Activity:
Each line of the records below that holds "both" should be copied out.

Recorded data:

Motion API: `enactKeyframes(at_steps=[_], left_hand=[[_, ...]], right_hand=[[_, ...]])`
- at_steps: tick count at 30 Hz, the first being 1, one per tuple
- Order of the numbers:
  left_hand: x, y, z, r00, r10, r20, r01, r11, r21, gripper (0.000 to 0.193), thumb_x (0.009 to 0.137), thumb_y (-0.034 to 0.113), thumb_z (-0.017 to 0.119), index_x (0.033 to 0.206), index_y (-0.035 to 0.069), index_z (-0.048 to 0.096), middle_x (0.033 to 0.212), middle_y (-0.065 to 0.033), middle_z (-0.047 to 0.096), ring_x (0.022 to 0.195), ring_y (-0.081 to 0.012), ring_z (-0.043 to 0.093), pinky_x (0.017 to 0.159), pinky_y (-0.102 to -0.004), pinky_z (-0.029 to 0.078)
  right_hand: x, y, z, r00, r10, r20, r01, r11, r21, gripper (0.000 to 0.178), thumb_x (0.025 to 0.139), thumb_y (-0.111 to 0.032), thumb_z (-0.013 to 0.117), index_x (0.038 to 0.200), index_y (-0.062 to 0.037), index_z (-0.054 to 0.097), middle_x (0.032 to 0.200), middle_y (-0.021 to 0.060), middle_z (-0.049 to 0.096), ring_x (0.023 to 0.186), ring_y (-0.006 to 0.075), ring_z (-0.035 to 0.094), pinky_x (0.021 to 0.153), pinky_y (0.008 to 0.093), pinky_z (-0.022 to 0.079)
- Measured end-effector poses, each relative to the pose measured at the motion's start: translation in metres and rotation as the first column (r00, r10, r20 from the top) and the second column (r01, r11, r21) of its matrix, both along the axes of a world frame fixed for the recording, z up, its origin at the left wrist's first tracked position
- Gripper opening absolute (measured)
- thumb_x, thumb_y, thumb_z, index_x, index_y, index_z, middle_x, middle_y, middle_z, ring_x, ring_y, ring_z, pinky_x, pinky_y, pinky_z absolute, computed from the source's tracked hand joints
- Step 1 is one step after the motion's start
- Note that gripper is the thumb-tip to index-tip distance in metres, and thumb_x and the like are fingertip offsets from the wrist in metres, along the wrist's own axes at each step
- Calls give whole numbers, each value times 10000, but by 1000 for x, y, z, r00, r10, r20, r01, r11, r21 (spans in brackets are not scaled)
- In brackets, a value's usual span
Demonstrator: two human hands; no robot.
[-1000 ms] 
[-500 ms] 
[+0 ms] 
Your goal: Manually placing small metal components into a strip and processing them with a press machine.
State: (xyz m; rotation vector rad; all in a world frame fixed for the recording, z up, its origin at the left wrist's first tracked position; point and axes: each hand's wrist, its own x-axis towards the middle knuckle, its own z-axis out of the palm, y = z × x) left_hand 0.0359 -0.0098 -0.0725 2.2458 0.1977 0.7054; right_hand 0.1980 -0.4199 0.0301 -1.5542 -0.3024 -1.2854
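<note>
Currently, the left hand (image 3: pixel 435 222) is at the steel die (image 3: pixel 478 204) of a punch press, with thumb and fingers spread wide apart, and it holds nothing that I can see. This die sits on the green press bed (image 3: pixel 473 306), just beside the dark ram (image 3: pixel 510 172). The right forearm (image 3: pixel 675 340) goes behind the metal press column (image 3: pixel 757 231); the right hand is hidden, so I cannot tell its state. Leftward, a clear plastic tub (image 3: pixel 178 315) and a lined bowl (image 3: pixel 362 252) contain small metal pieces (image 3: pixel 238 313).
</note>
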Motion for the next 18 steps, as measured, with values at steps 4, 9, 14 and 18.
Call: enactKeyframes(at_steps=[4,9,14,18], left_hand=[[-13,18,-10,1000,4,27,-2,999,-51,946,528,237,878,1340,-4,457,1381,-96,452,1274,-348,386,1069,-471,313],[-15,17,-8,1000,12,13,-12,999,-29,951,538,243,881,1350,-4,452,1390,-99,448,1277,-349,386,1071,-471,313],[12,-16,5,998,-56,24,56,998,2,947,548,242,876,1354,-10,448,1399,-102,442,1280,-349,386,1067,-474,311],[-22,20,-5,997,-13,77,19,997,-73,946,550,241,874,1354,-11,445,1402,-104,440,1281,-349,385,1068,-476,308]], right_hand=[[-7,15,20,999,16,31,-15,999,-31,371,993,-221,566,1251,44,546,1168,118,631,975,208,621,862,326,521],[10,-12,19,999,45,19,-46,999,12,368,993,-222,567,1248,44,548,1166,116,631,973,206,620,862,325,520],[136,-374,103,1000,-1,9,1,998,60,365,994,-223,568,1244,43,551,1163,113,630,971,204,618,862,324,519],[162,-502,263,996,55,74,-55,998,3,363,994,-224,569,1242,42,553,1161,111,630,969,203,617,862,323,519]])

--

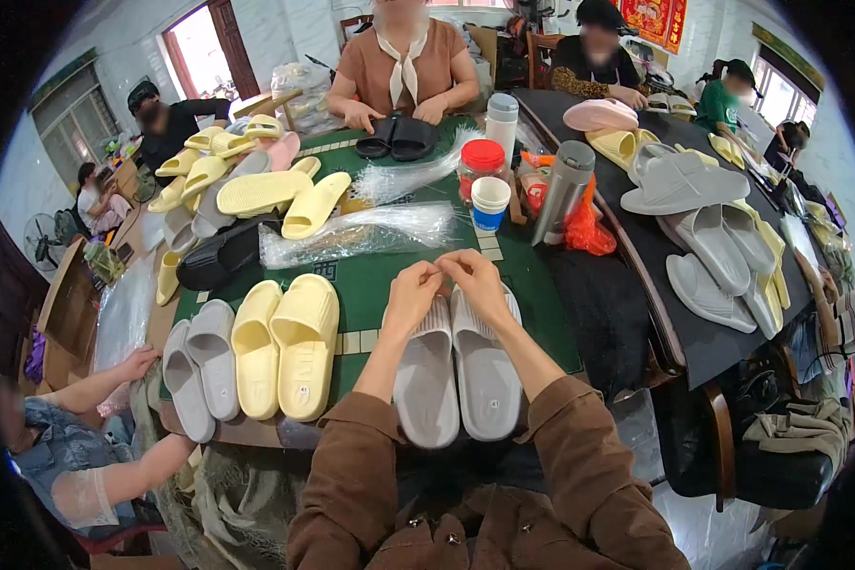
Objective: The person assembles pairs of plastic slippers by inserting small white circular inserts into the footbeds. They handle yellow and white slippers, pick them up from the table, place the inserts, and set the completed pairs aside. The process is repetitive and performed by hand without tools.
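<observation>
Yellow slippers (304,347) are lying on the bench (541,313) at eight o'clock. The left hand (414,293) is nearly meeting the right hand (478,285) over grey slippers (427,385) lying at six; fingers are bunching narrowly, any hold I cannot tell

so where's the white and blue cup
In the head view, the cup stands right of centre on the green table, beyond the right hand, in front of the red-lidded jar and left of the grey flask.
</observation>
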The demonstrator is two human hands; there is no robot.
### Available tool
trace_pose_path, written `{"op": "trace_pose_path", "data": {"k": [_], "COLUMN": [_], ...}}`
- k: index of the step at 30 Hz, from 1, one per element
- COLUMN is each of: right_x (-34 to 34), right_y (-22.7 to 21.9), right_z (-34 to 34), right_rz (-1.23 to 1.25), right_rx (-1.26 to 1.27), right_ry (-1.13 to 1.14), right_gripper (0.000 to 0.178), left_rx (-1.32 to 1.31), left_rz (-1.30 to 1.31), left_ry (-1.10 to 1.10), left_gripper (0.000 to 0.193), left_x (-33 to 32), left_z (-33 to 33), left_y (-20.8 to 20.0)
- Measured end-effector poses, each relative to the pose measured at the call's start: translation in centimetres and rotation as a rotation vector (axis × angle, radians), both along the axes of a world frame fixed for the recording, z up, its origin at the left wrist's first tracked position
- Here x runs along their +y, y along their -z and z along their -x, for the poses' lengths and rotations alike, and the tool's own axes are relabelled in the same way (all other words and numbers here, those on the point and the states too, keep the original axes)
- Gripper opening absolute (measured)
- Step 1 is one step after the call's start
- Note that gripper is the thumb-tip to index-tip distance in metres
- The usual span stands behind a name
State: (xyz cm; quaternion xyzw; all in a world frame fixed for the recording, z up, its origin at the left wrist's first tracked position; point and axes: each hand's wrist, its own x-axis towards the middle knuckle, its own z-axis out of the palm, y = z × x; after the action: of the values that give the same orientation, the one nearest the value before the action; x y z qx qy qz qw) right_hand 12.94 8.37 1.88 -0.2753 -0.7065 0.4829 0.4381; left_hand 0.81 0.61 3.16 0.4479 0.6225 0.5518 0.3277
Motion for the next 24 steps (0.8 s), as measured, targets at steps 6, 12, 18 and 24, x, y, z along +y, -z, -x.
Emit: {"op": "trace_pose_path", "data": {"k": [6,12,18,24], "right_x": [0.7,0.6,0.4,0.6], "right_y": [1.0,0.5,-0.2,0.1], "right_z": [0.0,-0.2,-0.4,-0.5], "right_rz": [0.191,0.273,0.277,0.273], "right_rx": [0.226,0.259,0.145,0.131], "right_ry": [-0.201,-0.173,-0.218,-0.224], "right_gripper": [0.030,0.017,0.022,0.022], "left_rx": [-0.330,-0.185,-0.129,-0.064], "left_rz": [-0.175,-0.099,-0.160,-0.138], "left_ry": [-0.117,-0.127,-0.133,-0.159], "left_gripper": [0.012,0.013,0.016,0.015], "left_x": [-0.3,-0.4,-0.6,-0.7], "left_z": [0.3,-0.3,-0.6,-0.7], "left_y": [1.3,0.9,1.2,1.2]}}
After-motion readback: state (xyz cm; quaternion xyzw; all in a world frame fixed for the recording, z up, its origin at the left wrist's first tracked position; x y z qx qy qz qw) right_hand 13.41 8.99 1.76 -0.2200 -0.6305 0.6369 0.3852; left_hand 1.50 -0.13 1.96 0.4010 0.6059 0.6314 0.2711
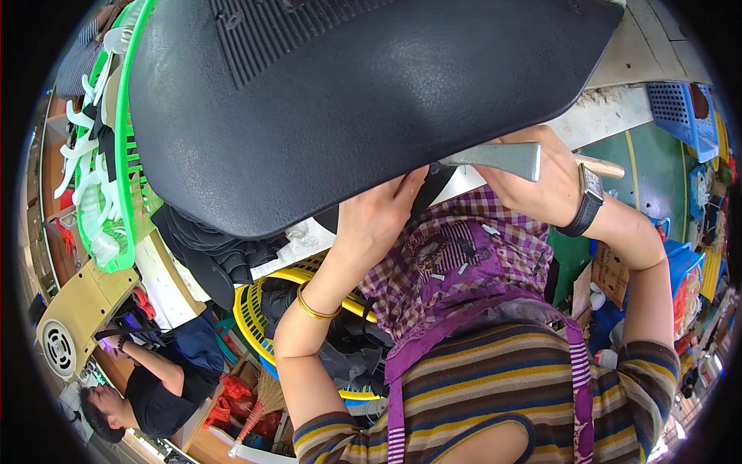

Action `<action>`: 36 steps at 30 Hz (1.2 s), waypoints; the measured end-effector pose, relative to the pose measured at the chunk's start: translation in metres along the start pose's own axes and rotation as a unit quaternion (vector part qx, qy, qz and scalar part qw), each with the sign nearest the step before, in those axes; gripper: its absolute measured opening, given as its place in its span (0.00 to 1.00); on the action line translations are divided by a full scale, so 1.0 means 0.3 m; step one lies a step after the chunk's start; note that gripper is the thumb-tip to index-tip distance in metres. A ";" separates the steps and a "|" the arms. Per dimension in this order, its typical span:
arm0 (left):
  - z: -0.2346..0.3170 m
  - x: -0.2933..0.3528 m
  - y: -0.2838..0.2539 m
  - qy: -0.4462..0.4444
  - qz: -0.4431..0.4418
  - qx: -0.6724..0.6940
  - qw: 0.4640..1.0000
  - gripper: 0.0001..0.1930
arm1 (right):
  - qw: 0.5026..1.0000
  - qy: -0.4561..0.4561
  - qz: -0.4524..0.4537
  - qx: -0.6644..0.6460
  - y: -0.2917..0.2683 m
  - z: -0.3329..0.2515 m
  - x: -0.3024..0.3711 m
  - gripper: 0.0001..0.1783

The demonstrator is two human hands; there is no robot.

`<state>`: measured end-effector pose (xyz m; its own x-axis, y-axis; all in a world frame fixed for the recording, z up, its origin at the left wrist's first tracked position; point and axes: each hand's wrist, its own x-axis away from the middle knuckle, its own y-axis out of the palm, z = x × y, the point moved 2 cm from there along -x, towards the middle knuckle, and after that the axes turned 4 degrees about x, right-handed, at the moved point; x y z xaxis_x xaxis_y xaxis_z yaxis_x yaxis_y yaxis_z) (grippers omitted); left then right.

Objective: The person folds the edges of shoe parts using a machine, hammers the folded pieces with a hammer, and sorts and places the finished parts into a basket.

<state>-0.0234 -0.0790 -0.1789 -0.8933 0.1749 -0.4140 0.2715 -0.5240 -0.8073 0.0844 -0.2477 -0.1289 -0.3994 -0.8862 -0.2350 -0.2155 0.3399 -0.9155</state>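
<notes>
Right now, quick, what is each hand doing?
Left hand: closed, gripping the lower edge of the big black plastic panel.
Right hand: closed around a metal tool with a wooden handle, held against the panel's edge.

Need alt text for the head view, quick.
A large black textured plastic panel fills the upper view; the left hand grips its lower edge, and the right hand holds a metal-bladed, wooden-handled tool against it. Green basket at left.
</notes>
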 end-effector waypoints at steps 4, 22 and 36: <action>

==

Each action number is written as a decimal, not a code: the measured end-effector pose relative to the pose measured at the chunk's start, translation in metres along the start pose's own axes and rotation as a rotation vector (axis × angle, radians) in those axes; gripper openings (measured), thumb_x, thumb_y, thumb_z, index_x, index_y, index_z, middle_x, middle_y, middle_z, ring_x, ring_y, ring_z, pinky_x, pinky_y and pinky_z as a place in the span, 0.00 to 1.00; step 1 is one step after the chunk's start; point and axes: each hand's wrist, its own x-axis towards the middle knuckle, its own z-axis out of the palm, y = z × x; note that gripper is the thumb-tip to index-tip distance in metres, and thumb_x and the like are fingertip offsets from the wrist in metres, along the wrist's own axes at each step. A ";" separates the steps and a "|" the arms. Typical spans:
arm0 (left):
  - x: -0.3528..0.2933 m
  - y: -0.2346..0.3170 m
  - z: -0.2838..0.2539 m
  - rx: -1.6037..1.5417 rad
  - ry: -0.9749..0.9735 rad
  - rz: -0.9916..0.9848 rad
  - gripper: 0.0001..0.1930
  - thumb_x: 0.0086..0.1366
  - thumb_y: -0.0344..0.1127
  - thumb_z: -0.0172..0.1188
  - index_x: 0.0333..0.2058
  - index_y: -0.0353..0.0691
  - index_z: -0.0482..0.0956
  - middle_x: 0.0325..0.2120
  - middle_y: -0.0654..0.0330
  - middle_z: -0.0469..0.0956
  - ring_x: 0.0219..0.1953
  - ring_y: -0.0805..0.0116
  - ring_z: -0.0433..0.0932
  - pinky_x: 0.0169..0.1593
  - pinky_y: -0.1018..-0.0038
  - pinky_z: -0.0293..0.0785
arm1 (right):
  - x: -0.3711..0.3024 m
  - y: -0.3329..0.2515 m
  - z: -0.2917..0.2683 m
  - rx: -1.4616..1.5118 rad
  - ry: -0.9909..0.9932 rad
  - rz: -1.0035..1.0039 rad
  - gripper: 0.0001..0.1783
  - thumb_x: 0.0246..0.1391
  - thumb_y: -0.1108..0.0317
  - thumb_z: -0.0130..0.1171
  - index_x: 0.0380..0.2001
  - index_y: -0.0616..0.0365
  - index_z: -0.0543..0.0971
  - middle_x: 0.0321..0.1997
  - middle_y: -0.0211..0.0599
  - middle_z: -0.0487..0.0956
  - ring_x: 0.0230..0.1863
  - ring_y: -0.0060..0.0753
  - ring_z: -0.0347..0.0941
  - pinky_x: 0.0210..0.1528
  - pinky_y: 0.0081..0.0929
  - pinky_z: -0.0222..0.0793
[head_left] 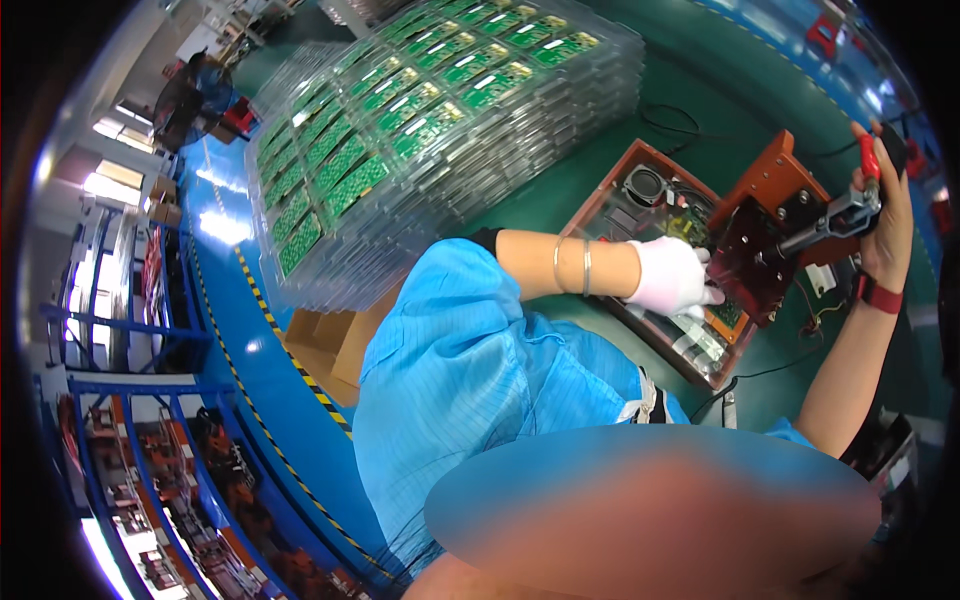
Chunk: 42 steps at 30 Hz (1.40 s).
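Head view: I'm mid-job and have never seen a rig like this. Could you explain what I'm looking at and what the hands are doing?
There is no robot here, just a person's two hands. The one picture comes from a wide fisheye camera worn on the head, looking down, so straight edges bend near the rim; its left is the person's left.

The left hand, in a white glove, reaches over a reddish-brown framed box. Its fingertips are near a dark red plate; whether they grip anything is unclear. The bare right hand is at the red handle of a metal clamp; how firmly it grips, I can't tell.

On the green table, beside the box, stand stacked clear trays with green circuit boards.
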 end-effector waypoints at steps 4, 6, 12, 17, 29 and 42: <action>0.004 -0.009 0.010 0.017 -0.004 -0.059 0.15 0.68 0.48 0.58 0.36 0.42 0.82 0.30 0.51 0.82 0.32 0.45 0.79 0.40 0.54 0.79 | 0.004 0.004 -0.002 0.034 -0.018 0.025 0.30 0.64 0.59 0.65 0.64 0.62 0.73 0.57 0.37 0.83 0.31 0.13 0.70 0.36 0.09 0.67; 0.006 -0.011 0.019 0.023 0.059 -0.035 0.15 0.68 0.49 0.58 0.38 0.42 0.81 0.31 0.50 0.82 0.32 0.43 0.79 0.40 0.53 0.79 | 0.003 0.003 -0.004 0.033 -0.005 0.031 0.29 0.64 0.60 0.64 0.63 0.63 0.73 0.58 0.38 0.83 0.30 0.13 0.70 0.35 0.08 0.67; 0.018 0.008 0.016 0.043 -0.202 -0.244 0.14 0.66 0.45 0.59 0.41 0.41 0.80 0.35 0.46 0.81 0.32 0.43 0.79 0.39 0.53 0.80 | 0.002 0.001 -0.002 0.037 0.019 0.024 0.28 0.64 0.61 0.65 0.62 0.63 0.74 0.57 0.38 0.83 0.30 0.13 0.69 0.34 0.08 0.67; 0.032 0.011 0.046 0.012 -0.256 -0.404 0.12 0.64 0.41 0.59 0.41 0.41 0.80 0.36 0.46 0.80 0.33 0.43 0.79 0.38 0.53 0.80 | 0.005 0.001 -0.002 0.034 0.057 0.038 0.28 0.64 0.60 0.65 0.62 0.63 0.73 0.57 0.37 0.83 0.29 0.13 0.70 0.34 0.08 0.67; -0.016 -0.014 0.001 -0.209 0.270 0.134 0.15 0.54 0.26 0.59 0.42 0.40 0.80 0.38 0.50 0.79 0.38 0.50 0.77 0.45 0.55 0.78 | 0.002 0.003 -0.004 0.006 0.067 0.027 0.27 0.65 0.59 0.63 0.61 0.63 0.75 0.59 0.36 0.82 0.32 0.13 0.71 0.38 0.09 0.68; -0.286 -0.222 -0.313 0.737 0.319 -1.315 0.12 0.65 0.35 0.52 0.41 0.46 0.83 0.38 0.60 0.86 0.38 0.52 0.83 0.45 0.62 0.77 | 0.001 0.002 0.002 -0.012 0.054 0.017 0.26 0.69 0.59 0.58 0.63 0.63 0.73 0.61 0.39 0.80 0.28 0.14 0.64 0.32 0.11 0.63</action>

Task solution:
- Measured end-effector poses, each relative to the pose measured at the motion's start: translation in metres and rotation as the first column (r00, r10, r20 from the top) and the second column (r01, r11, r21) of its matrix, both along the axes of a world frame fixed for the recording, z up, its origin at the left wrist's first tracked position
- Measured end-effector poses, each relative to the pose measured at the call's start: translation in centimetres and rotation as a rotation vector (axis × angle, radians), both along the axes of a world frame fixed for the recording, z up, its origin at the left wrist's first tracked position

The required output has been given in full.